Several weeks ago I was perusing this blog, for what reason I can’t recall today.  But I stumbled upon a post written over five years ago concerning the inner editor and a novel I wanted to write.  Then my husband played for me “Pay My Debts” by Sharon Van Etten.  As if those two elements were fated in the stars, I’ve been giving serious consideration to an idea that never went further than a blog entry, yet somehow was waiting for one rather ponderous hawk to move out of the road.

A table runner’s underside; I added ivory sashing to make it a wee bit wider.

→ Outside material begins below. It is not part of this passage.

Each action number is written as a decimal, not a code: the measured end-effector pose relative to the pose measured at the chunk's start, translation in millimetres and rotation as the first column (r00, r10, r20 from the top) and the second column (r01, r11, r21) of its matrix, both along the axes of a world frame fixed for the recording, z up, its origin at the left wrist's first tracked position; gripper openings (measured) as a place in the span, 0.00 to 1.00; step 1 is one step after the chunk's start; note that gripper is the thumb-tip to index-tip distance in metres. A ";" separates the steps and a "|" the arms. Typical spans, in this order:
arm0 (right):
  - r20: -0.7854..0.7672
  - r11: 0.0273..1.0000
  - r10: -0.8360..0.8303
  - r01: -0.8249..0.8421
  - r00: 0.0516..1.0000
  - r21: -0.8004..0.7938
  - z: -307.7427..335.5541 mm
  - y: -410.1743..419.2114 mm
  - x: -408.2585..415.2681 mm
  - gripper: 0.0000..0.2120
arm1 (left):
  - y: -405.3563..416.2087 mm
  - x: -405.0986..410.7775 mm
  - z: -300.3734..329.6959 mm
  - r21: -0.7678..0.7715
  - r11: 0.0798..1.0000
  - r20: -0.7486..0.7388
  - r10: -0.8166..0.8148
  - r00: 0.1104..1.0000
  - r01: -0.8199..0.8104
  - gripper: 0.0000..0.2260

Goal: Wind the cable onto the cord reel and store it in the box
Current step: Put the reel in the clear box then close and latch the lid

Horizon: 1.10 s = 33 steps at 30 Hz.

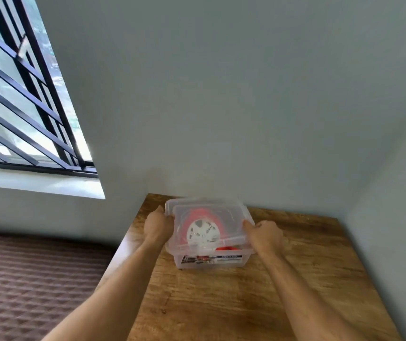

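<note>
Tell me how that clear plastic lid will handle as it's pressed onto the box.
The lid looks thin and clear, so it probably flexes. Both the left hand and right hand grip its ends, which hints one hand would twist it. The box seems light and may slide on the table.

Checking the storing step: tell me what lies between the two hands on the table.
In the head view, the clear plastic box sits between the left hand and right hand. Both grip its lid; the reel with orange cable shows inside.
</note>
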State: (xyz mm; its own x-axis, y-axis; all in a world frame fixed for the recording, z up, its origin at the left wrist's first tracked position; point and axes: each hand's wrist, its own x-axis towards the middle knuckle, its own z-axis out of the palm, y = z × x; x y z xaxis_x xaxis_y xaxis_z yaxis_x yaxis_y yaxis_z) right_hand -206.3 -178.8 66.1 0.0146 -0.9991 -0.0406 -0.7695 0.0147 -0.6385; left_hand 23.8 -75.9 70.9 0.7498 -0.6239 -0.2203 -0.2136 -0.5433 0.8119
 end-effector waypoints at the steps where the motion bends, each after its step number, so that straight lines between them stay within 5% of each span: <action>1: -0.034 1.000 -0.005 0.006 0.999 0.030 1.2 -2.0 0.7 0.21 | -0.8 1.9 -1.6 0.042 0.999 0.043 0.005 0.999 -0.007 0.19; 10: -0.067 0.917 0.040 -0.010 0.997 0.400 35.6 -24.5 -2.9 0.15 | -6.5 12.9 -9.8 0.081 0.989 0.081 -0.127 0.989 0.121 0.14; 17: -0.219 0.943 0.124 -0.047 0.968 0.330 25.6 -29.9 6.3 0.19 | -7.4 19.5 -12.3 0.126 0.987 0.037 -0.103 0.994 0.098 0.13; 23: -0.192 0.969 0.130 -0.084 0.973 0.230 18.0 -37.1 15.7 0.11 | -9.7 17.4 -11.2 0.127 0.990 -0.034 -0.052 0.998 0.056 0.08; 30: -0.037 0.896 0.136 -0.107 0.990 0.432 11.7 -53.9 7.3 0.08 | -6.2 19.9 -21.0 -0.005 1.000 -0.277 0.017 0.961 -0.019 0.02; 33: 0.077 0.853 0.090 -0.117 0.993 0.509 9.8 -58.5 1.5 0.07 | -5.7 26.4 -23.3 -0.012 1.000 -0.363 0.007 0.932 -0.012 0.09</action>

And speaking of getting out of the way….  I’m heading off to help out at The Burrito’s house, where I hope to further consider a future WIP in addition to enjoying my nieto and his family.  I’ve completed the table runner for my eldest daughter, which came about as suddenly as how a five-year-old novelistic notion seems to have embedded itself firmly in my gray matter.  I’ve solved the issue of how to handle my squeamishness; just throw in some social issues, lol!

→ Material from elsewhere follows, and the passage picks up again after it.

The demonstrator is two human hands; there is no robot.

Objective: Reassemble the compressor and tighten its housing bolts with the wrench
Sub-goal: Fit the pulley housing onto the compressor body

Working on hexies early this morning while my hubby slept in, wrangling a nasty cold. I took this shot long after I’d been basting, too dark to get a good photograph.

Now to figure out backstory, and not only for the main characters.  I’m going to set this tale in another galaxy, haven’t written sci-fi in ages.  (Magical Realism doesn’t count in my book, ha ha, and no, this doesn’t have to do with those Dorlinians.)  This will be a cross of the murder mystery/love story I had originally envisioned enhanced by topical commentary.  Those contemporary musings will override the more gory details, but I need to fill in the blanks only my imagination can solve.

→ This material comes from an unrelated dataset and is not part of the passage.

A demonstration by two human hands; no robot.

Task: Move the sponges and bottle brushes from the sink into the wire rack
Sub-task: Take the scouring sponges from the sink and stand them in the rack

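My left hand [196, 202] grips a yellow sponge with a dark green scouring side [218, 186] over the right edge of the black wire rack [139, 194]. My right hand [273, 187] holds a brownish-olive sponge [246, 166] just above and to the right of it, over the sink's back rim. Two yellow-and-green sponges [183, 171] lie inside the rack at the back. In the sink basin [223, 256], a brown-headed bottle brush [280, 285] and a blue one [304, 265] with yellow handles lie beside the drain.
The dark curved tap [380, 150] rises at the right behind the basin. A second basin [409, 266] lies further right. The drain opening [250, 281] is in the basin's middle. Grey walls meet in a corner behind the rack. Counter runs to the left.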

Meanwhile, a completed table runner.  I machine quilted it yesterday, added the binding, then hand-sewed it last night while listening to the Warriors beat the Pelicans.

There’s a distinct pleasure in resurrecting an idea, especially when a surprise lifts the whole thing from half-baked haziness to something I can actually contemplate, sort of like the table runner that now only needs a good washing.  Placemats still linger on a quilt wall, but for whatever reason, this decorative item is finished.  Why do some projects hover on the sidelines while others burst forth as if fashioned by about eight other hands?  I was thinking about this over the last couple of days while this table runner went from a stack of scraps to rows on the quilt wall, then onto my ironing board, seams being pressed as flat as I could make them.  Will this new novel, currently entitled Haunted, come about just as easily?

Stepping out to do some pre-travel laundry, I was pleasantly met by a rush of fragrant roses and lilacs. They might not be so plentiful when I return, so I snapped this shot. If only I could capture the scents as well as the beauty….

I won’t know until at least July, no time to write, barely time to sew.  But I am clearing off my little quilt wall, those Southwestern shades dwindling in number.  As projects fall under the presser foot, fictional facts accumulate in my head, very much as how fabric adheres to batting, then gets switched around.  Post-it notes work well too, but I’m nowhere near ready to do more than mentally swap out the whys and wherefores.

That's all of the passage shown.